Sep 18, 2018 | Written by Cliff Sanderson

So the news is that Stuart Ariff was released from prison on parole in late March 2015, having served four years on 19 counts of criminal fraud.  You will recall that he was a liquidator who admitted in a 2009 Supreme Court case to 83 counts of misconduct including inappropriate drawing of fees, using liquidation funds for family expenses and failing to account to the creditors and shareholders.  Subsequently, ASIC pursued him in a criminal case that resulted in a six year jail sentence, a life ban from being a liquidator and then his bankruptcy.  You might recall I blogged here that my view was that, given the outcome, the law seemed to have worked slowly but effectively.

Well right on cue, using Mr Ariff as the reason reform is needed, the the media is calling for widespread changes to the Laws governing liquidation and liquidators.

Most prominently, there was an article by Adele Ferguson in the SMH, Age and AFR a week or so ago headed “Reform remains elusive for troubled insolvency sector.”   Yes, there are some things that need fixing in the insolvency profession but these (regular) articles miss the main point for me.  Liquidators are the piano players.  There was an excellent response to the Adele Ferguson article, penned by John Winter, CEO of the Australian Restructuring & Turnaround Association (ARITA).

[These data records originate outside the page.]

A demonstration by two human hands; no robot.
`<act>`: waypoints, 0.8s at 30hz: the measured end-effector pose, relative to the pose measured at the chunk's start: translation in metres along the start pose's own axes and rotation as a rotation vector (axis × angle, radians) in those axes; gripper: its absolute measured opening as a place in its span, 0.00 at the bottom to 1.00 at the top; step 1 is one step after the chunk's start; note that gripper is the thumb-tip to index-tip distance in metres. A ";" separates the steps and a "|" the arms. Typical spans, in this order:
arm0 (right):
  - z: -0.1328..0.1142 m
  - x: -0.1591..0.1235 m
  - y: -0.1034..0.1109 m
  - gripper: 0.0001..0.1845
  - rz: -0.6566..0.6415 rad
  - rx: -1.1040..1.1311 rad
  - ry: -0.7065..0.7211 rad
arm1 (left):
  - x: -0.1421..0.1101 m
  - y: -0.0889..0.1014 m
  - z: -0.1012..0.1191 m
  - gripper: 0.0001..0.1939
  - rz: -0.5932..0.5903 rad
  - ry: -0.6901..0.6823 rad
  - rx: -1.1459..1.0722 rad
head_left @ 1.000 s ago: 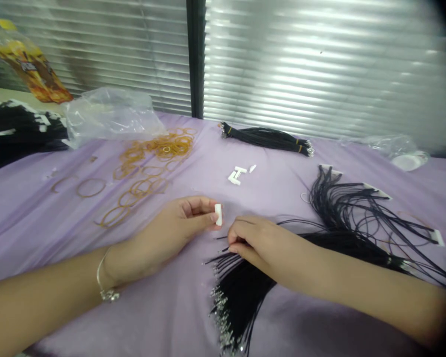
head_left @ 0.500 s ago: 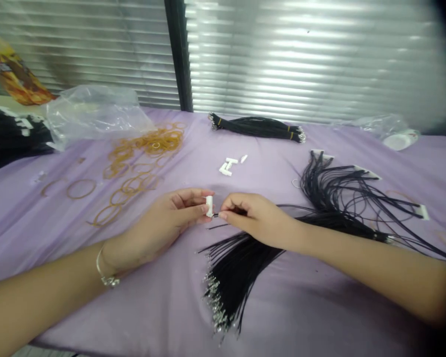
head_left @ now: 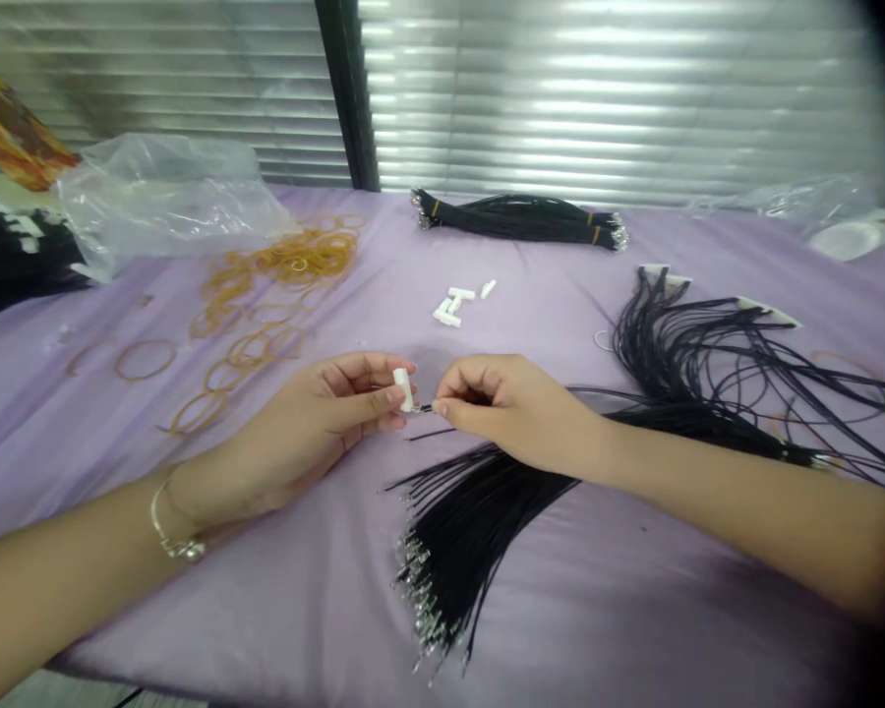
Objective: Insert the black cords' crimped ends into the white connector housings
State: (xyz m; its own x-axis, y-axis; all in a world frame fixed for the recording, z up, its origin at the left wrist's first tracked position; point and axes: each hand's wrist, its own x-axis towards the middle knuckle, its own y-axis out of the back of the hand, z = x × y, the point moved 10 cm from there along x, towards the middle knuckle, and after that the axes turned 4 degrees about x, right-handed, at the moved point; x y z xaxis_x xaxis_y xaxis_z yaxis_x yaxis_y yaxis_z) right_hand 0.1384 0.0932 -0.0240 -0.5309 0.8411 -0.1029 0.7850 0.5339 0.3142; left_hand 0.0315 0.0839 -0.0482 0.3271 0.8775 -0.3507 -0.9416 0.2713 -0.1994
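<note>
Head view: left hand (head_left: 302, 433) clamped on white tube (head_left: 403, 389), thumb and fingertips together around it, tube near upright. Right hand (head_left: 505, 405) pinches black cord (head_left: 424, 408) between thumb and forefinger; cord's metal tip lies at tube's lower end, contact unclear. The 2 hands are near, not touching. Cord bundle (head_left: 472, 521) fans out on lilac cloth (head_left: 619, 600) below right hand. White pieces (head_left: 448, 307) lie ahead; rubber bands (head_left: 265, 270) lie to their left.
</note>
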 end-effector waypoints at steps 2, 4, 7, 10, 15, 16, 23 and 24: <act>0.000 0.000 0.000 0.08 0.004 -0.004 -0.003 | 0.000 -0.001 0.002 0.08 -0.007 -0.011 -0.009; 0.000 0.000 0.002 0.09 0.014 -0.024 0.005 | 0.000 -0.001 0.003 0.07 -0.018 -0.013 -0.010; -0.002 0.000 0.005 0.12 0.038 -0.063 0.026 | 0.000 -0.001 0.003 0.07 -0.050 -0.015 -0.003; -0.002 0.000 0.008 0.13 0.055 -0.081 0.035 | 0.001 -0.001 0.003 0.07 -0.074 -0.021 -0.003; -0.001 0.000 0.009 0.12 0.074 -0.081 0.033 | 0.001 -0.004 0.005 0.06 -0.085 -0.032 -0.002; -0.002 0.000 0.008 0.12 0.073 -0.080 0.037 | 0.001 -0.003 0.005 0.06 -0.077 -0.032 -0.002; -0.004 -0.002 0.008 0.11 0.084 -0.080 0.032 | 0.001 -0.001 0.004 0.06 -0.056 -0.024 0.015; -0.003 -0.003 0.008 0.11 0.087 -0.084 0.028 | 0.001 -0.001 0.004 0.06 -0.054 -0.029 0.020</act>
State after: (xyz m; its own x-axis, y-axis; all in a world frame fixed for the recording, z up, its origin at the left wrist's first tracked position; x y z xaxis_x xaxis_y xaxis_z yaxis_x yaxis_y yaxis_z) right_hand 0.1453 0.0953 -0.0178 -0.4719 0.8805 -0.0458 0.7995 0.4492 0.3988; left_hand 0.0320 0.0858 -0.0444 0.3751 0.8726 -0.3129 -0.9243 0.3261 -0.1985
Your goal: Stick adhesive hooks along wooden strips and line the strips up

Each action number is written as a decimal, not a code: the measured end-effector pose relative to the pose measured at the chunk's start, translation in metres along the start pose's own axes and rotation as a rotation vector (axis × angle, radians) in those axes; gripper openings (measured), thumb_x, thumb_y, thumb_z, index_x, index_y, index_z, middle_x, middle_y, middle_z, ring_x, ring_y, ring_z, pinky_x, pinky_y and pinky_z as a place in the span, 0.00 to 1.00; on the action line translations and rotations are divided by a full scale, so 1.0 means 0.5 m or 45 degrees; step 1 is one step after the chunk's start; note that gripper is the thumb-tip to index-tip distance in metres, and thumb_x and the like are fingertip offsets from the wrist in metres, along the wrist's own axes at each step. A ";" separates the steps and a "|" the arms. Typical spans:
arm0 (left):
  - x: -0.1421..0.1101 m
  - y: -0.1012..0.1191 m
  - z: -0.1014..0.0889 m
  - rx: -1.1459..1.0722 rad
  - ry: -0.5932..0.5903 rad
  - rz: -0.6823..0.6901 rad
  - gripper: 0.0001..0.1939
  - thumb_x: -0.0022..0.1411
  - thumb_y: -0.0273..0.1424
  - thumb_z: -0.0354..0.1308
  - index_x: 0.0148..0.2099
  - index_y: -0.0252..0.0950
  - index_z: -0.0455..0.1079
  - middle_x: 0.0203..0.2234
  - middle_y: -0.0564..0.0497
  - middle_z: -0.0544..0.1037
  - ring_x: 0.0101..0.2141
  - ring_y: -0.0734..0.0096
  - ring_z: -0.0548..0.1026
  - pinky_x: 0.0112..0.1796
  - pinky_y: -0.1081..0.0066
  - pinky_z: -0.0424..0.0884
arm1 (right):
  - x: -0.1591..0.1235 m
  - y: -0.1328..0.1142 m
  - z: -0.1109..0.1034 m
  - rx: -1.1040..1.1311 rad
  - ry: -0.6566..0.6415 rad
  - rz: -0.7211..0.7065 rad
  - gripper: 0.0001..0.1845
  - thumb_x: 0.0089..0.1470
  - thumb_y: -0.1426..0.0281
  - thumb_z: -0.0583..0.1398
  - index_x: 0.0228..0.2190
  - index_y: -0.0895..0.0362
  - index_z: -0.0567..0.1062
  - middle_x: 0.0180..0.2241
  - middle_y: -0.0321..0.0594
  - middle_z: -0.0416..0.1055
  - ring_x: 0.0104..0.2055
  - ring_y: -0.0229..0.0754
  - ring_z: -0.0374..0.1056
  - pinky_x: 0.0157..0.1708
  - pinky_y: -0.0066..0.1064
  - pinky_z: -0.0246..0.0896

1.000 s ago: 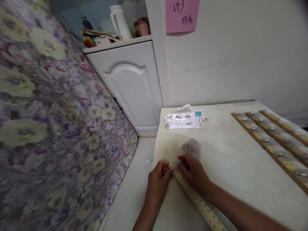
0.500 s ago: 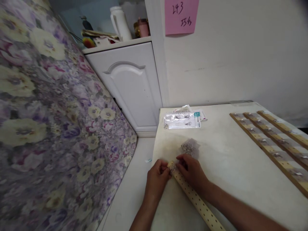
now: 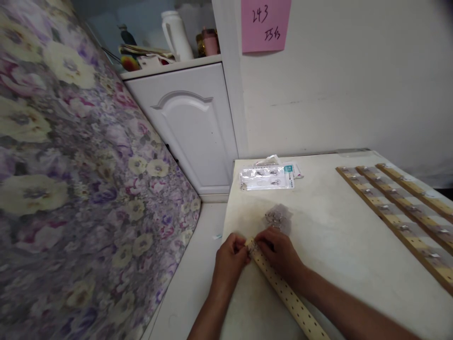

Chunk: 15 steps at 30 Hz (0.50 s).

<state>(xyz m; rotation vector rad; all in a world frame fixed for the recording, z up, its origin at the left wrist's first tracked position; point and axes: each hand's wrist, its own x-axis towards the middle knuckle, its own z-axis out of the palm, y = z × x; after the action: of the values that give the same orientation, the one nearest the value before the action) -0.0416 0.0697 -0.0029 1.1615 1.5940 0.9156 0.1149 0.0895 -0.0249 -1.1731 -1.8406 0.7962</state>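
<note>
A pale yellow perforated strip (image 3: pixel 283 289) lies slanting across the table, dotted with dark holes. At its far end sits a small clear plastic piece (image 3: pixel 254 249), its details too small to make out. My left hand (image 3: pixel 230 260) pinches the left edge of that end, thumb and forefinger together. From the other side, my right hand (image 3: pixel 281 254) has its bent fingers closed on the right edge beside the clear piece. Just beyond my right hand lies a small heap of clear plastic pieces with metal hooks (image 3: pixel 278 218).
Clear blister packs (image 3: pixel 267 178) lie at the table's back edge. Several wooden strips bearing clear pieces with metal hooks (image 3: pixel 385 208) line the right side. A floral curtain (image 3: pixel 106 189) hangs at left, near a white cabinet (image 3: pixel 189 137). A pink note (image 3: pixel 265 26) is on the wall.
My right fingers have shifted slightly left, closer to the strip's end. My left hand keeps its pinch there, and the strip stays in place.
</note>
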 end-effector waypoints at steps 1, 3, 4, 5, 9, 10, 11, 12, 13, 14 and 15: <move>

Unfortunately, while the original article received excellent coverage, Mr Winter’s response is buried in the Letters to the Editor only.  But it is well put so let me just quote directly from parts of that response:

“Corporate failure does not happen because of liquidators.  Liquidators are only called in once the damage has been done.  If the directors sought earlier help and intervention, there would be more left for creditors or collapse could be avoided altogether.  Blaming liquidators for insolvency is like blaming your GP for you getting a cold.

Insolvency practitioners submit over 7,500 reports to ASIC each year that identify director misconduct, conduct that played a role in the failure of those businesses.  Yet, due to ASIC’s lack of resources, only 136 of those reports resulted in a referral for compliance, investigation or surveillance, according to ASIC’s 2013-14 report.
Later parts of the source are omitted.